7.4****Severability. If any one or more of the provisions contained in this Agreement will, for any reason, be held to be invalid, illegal or unenforceable in any respect by a final judicial determination made by a court of competent jurisdiction or in arbitration, such invalidity, illegality or unenforceability will not affect the other provisions of this Agreement, and this Agreement will be construed as if such invalid, illegal or unenforceable provision had never been contained herein.
7.5****GoverningLaw. This Agreement and all claims or causes of action (whether in contract, tort or otherwise) that may be based upon, arise out of or relate to this Agreement or the negotiation, execution or performance of this Agreement (including any claim or cause of action based upon, arising out of or related to any representation or warranty made in or in connection with this Agreement or as an inducement to enter into this Agreement) shall be governed and construed in accordance with the internal laws of the State of California applicable to contracts made and wholly performed within such state, without regard to any applicable conflicts of law principles that would result in the application of the laws of any other jurisdiction.
7.6****EntireAgreement. This Agreement, together with the Restrictive Covenant Agreements and the Mutual Agreement to Arbitrate, replace and supersede in their entirety, all previous agreements between Executive and the Company, and any representations made to the Executive by any person associated with the Company, whether orally or in writing, concerning the subject matter hereof. This Agreement may not be amended, supplemented, canceled or discharged except by written instrument executed by both parties hereto.

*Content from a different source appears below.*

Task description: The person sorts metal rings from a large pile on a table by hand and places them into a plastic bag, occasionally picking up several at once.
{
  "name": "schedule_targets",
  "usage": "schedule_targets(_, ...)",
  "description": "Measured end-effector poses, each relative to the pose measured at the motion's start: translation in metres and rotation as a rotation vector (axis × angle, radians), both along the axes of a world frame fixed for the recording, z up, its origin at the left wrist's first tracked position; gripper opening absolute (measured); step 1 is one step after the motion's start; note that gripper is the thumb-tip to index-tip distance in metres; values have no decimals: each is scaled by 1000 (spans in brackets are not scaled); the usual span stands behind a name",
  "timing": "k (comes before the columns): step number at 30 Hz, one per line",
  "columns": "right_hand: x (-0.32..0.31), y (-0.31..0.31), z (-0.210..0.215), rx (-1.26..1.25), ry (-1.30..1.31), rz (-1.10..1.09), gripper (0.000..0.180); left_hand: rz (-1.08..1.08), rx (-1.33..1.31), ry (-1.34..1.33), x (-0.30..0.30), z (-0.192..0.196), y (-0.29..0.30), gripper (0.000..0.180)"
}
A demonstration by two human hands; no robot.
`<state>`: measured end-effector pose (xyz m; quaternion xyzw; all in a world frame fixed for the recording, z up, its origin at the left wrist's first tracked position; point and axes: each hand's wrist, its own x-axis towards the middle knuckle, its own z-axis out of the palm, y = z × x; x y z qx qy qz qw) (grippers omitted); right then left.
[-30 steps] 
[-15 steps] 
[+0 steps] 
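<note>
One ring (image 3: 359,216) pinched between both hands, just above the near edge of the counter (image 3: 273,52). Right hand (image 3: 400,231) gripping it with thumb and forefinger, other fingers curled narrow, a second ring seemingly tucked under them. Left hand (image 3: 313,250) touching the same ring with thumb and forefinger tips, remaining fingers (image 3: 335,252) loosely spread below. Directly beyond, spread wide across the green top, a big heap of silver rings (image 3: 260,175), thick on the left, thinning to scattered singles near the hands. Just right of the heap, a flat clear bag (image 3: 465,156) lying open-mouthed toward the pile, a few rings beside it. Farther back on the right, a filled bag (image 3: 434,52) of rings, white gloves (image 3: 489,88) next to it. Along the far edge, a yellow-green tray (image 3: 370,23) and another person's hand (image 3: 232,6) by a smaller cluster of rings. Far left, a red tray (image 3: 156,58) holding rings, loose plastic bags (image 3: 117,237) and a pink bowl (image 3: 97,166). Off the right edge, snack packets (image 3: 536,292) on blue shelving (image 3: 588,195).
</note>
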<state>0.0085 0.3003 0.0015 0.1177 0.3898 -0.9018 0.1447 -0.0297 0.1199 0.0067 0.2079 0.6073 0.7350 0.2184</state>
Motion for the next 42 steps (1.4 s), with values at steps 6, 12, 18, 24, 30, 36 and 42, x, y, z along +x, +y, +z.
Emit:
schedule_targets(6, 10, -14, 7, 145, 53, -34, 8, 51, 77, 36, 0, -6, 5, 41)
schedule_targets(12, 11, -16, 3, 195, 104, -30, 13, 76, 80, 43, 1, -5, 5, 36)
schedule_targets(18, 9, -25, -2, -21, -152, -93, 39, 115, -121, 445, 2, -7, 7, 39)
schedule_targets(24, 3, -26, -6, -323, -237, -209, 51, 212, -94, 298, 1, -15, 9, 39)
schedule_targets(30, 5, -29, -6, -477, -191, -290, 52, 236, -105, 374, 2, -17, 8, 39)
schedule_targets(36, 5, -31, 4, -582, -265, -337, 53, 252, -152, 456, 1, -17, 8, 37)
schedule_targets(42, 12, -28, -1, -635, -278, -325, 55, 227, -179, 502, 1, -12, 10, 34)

7.7****Counterparts. This Agreement may be executed in separate counterparts, any one of which need not contain signatures of more than one party, but all of which taken together will constitute one and the same Agreement.
7.8****Acknowledgment. Executive represents and warrants that: (a) Executive has consulted with independent legal counsel regarding Executive’s rights and obligations under this Agreement or has voluntarily chosen not to do so, and that Executive fully understands the terms and conditions contained herein; (b) Executive’s execution, delivery and performance of this Agreement do not and will not conflict with, breach, violate or cause a default under any contract, agreement, instrument, order, judgment or decree to which Executive is a party or by which Executive is bound; (c) Executive is not a party to or bound by any employment agreement, noncompetition agreement or confidentiality agreement with any other person or entity that would be in direct conflict to this Agreement, and Executive is not subject to any other agreement that, in each case, would prevent Executive from performing Executive’s duties for the Company or otherwise complying with this Agreement; (d) Executive represents that this contract will not breach any existing nondisclosure agreement, including any agreement concerning trade secrets or confidential information owned by any other party; and (e) upon the execution and delivery of this Agreement by the Company, this Agreement shall be the valid and binding obligation of Executive, enforceable in accordance with its terms.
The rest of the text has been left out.